The immune system is way more sophisticated than that but it is a factor. Also, viruses fill your cells with more viruses when they propagate until your cells physically explode, resulting in a lot of waste material being left behind and of course dead tissue.
But there isn’t anything intelligent about viruses, how they target the body, and the mechanics behind how they propagate. It’s a series of chemical reactions between proteins and cell walls (hence why some animals are immune to some diseases or can host diseases while being asymptomatic), millions of years of adaptation, etc.
Any mutations in nature (which is basically any feature that an organism has) we see currently because it was successful by virtue of coincidence, finding success in some population of biodiversity where attributes it has allow it to succeed. It’s not like fish developed fins to swim, it’s that things with fins found success in bodies of water and therefore had successful offspring, same as viruses.
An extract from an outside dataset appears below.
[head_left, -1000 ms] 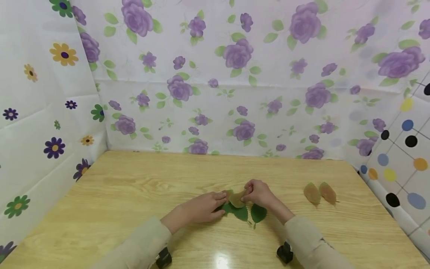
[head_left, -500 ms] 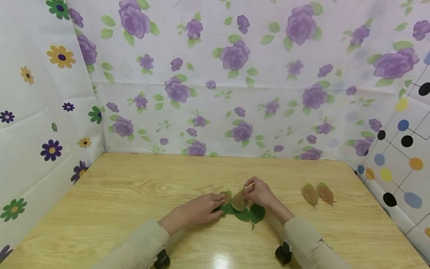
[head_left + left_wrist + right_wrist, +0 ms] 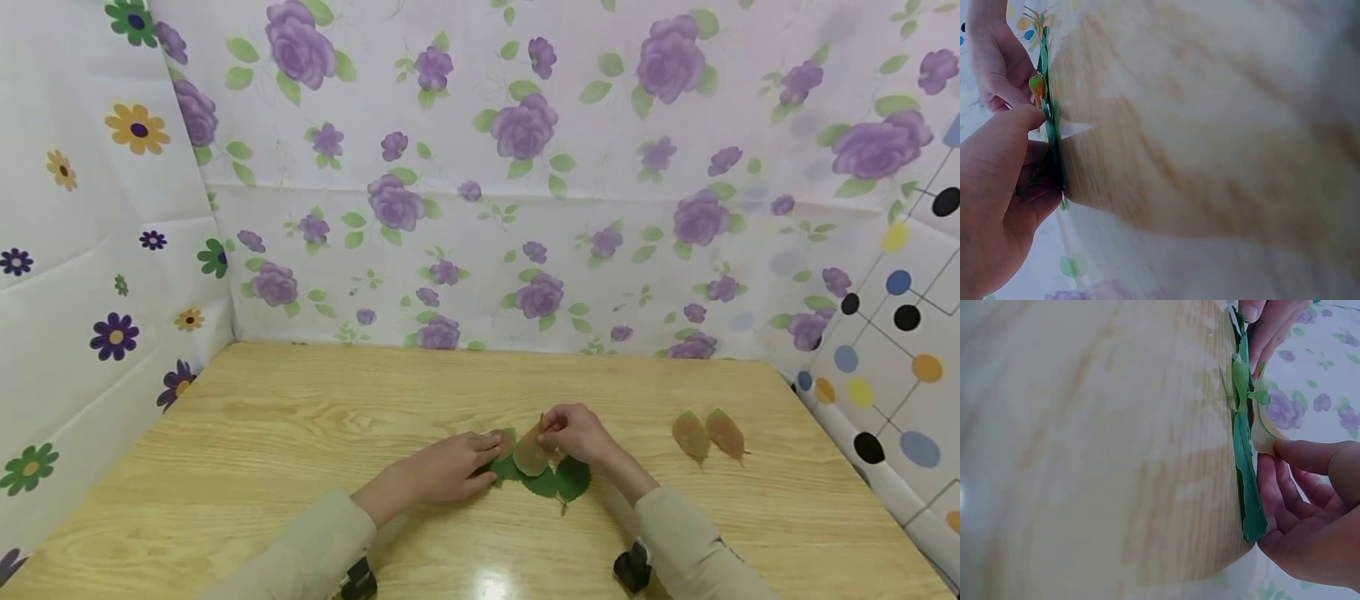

Virologist here just adding some clarification on some of the comments. Abnormally virulent viruses, like many of the ones that come from other animals and haven’t evolved to humans, will tend to evolve towards lower virulence because they’re causing too much harm to their hosts to transmit effectively or stably. BUT the opposite can also be true. Viruses need to exploit resources to facilitate their growth and cause symptoms (e.g., coughs) to promote transmission. Also, when viruses are competing with each other for hosts (as they often do in nature), generally the one that exploits its host faster and transmits before the host is incapacitated wins.
So viruses can evolve to be nicer to their hosts (see “avirulence hypothesis” – which is outdated but is still commonly taught to medical students and appears in a lot of these comments), or can evolve to be worse to their hosts. The balance between these two is the basis of the “virulence-transmission trade-off hypothesis”, which is the currently accepted theory of virulence evolution.
As an extra: while we often think that viruses that come to humans from other animals are more virulent, it’s entirely possible this is just detection bias. There could be constant zoonoses occurring that are sub-clinical that we don’t detect. It’s an ongoing area of research and our opinions are often coloured by decades of medical research that (quite rightly) focused its attention only on the worst of the worst of new diseases.
The virus doesnt have a brain, it doesnt intend anything, it just does.
Its just a randomly mashed together piece of biological code that happend to be able to propagate itself by highjacking cells.
But the most deadly viruses generally dont live very long since they indeed off themselves along with host. Its the viruses that harms us the least that has the best chance at survival.